If it’s any consolation, “We Real Cool,” also known as the Wikipedia song for this discussion, is not solely about the web’s most popular, sometimes reliable encyclopedia. Wikipedia only comes into play when Cave is citing the distance from Earth to Sirius and Earth to Arcturas. And, maybe it helped fill in some details during, “Higgs Boson Blues,” wherein Cave imagines a scenario where the Large Hadron Collider’s experiments with the Higgs Boson particle bring on the apocalypse. With the world now shit, and Cave on his way to Geneva, Hanny Montana, Robert Johnson, and Lucifer all make appearances.
Plus, Cave is still a rarely equaled, uncompromising songwriting talent with the ability to freeze the listener in place. His description of the Brighton sea-side in “Water’s Edge” twists an innocent, youthful escape into a sinister place. Bass notes bubble like a gathering storm. Strings sing gypsy melodies. His lines hit hard: “With a bible of tricks they do with their legs/The girls reach for the speech and the speech to be heard/To be hard, the local boys teem down the mound/And seize the girls from the capitol.” A fun time will not be had by all.

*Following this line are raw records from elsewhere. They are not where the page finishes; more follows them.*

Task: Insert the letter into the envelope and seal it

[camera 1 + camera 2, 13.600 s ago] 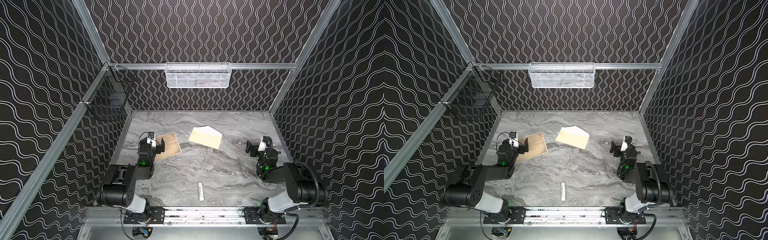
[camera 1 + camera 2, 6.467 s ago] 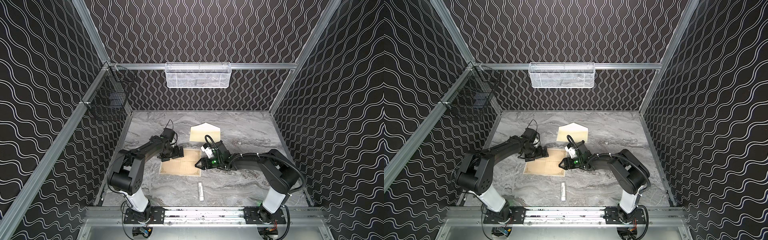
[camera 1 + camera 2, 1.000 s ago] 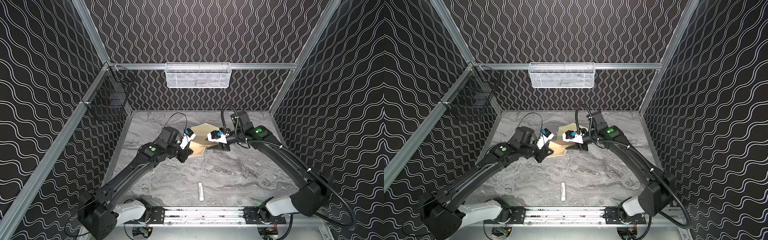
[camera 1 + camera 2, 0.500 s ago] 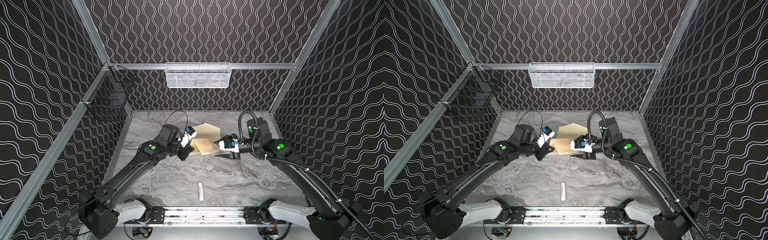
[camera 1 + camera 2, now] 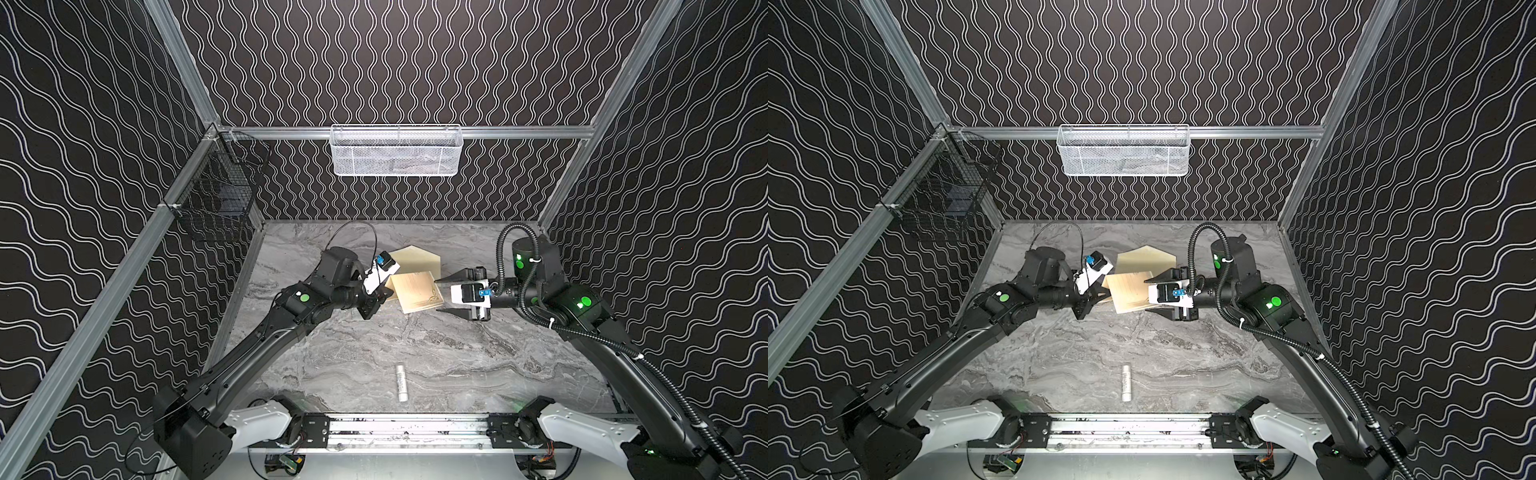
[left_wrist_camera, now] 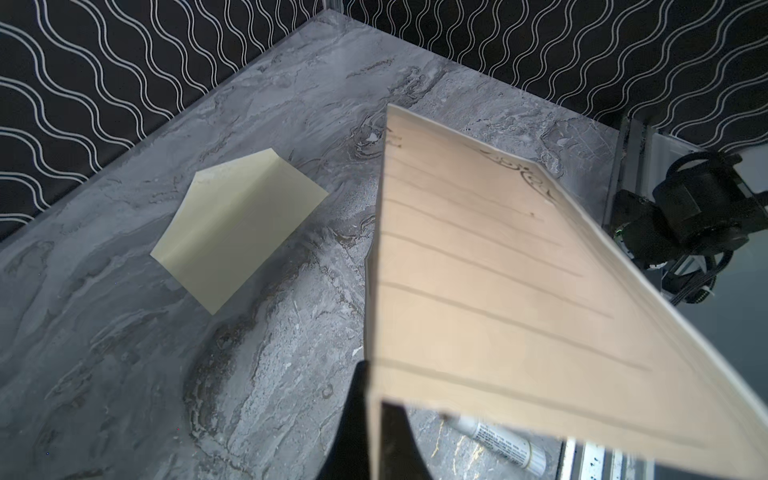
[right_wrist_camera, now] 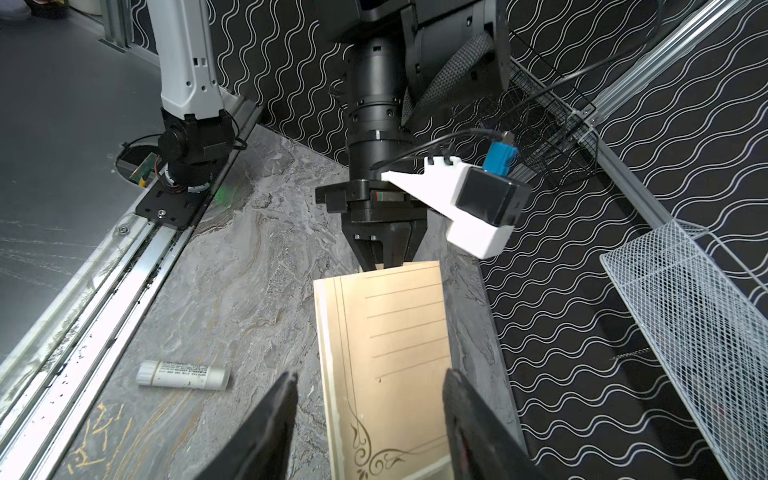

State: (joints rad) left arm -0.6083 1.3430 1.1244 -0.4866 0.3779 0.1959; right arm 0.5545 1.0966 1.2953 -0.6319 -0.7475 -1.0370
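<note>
Marble table (image 5: 478,365) bears envelope (image 5: 419,259) and stick (image 5: 401,377); left jaws clench letter (image 5: 415,291), right jaws released.

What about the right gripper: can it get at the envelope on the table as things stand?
Probably not directly. The folded letter, pinched by the left gripper, sits between the right gripper's open jaws, and the envelope lies beyond it. The arm would likely have to go round the letter.

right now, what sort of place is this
Likely a robot lab test cell: two arms mounted on a metal rail beside a marble-look table, enclosed by wavy-patterned panels, with a mesh basket on the back wall.
</note>
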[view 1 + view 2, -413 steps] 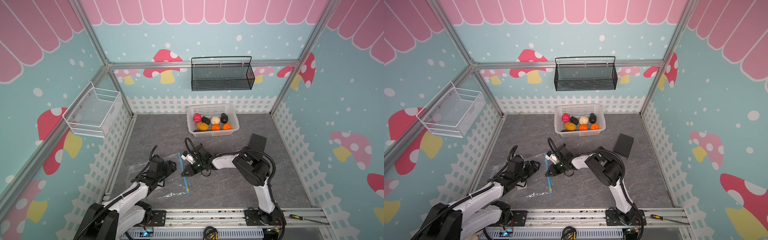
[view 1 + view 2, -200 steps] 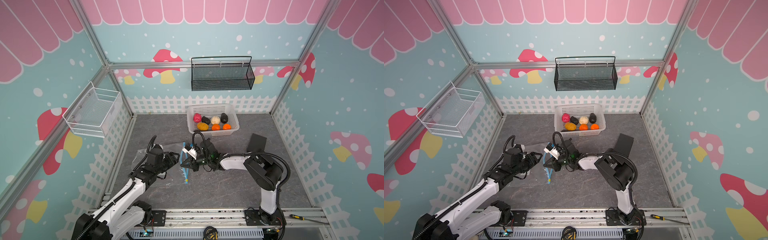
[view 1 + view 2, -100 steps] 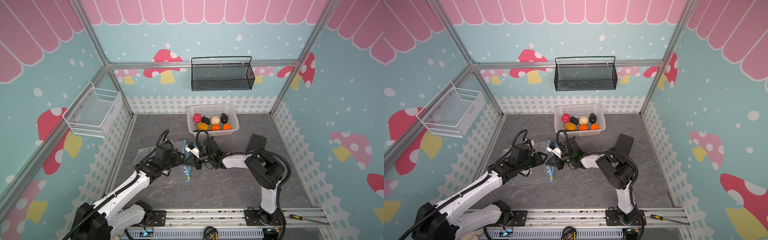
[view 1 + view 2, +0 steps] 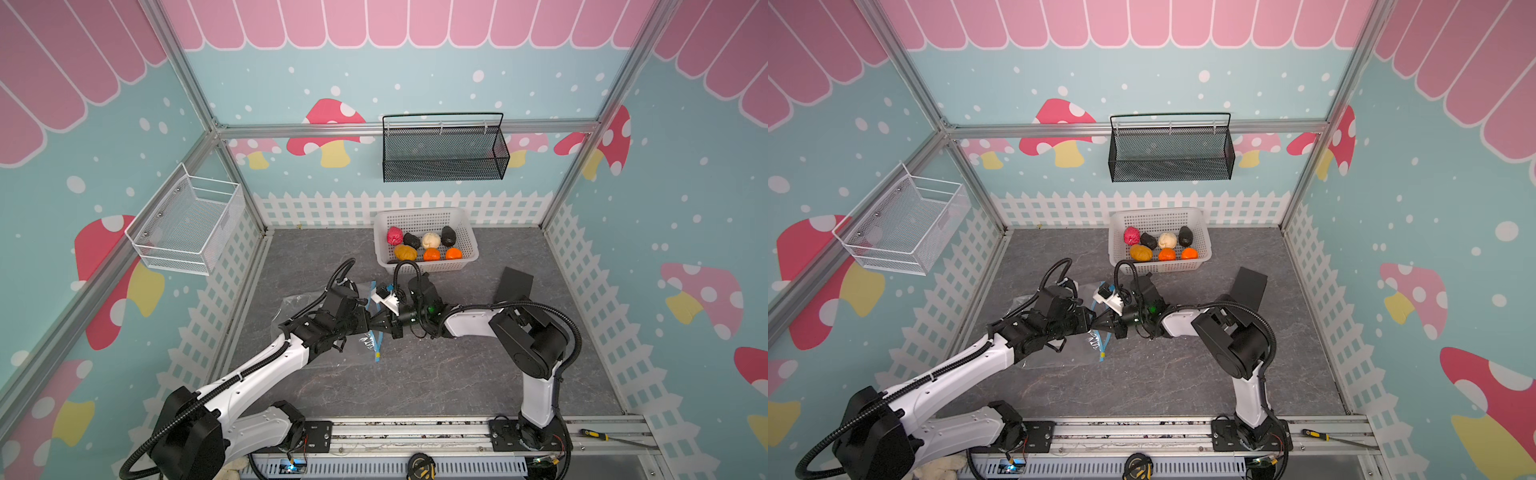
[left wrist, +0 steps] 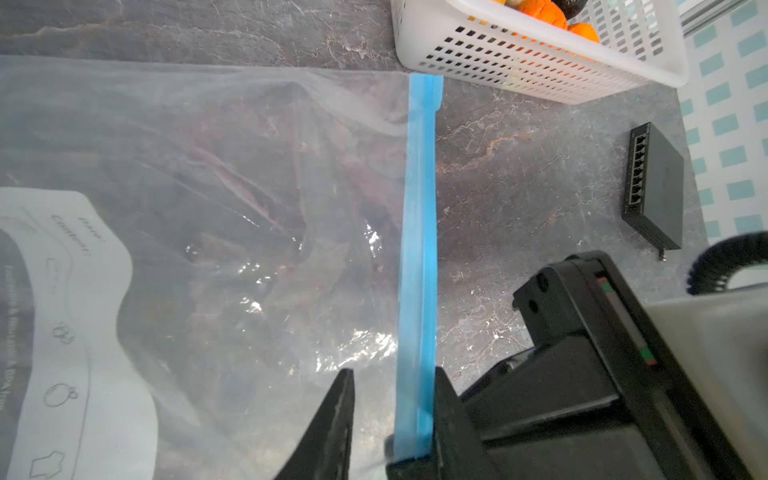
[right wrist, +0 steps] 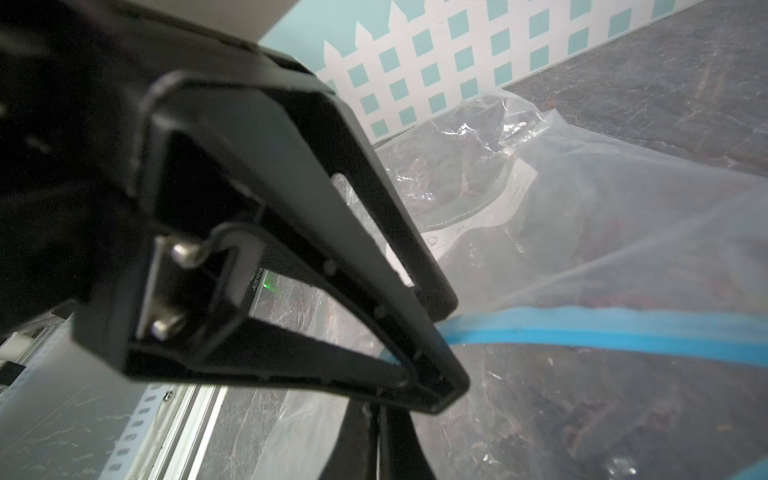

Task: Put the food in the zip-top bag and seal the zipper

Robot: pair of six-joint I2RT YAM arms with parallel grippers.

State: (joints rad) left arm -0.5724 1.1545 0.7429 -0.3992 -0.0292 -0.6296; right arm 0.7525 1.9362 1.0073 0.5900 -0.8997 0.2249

In a similar manner, the whimsically named, “Jubilee Street,” is the stage for a scene of Russian mobsters, prostitution, and intrigue.
Warning: Bare breasts ahead
While songs about cretins, miscreants and criminals may be some of Cave’s most memorable, he can do love songs, too. “Wide Lovely Eyes,” makes a case to be considered one of his finest. Backed by little more than an electric Rhodes and a guitar which clicks like a rickety ceiling fan, Cave describes a woman whose beauty is so startling, her departure causes the entire city to shut down and riot: “Your dress sighs with your wide lovely strides/And all along the street lately the stories are bound/They’ve dismantled the fun fair and they’ve shut down the rides/They’ve hung the mermaids from the streetlights by their hair.”
All of this is to say, the impact of Push the Sky Away may vary from listener to listener. Some may not be satisfied with lyrical intensity, alone. Others, unfamiliar with Nick Cave’s ways, may not appreciate the intentional irony of a songwriter of his stature using the word, “Wikipdeia,” in song. Long time fans, however, will have far less to bicker about. After all, what is uncompromising but another way to say Nick Cave being Nick Cave?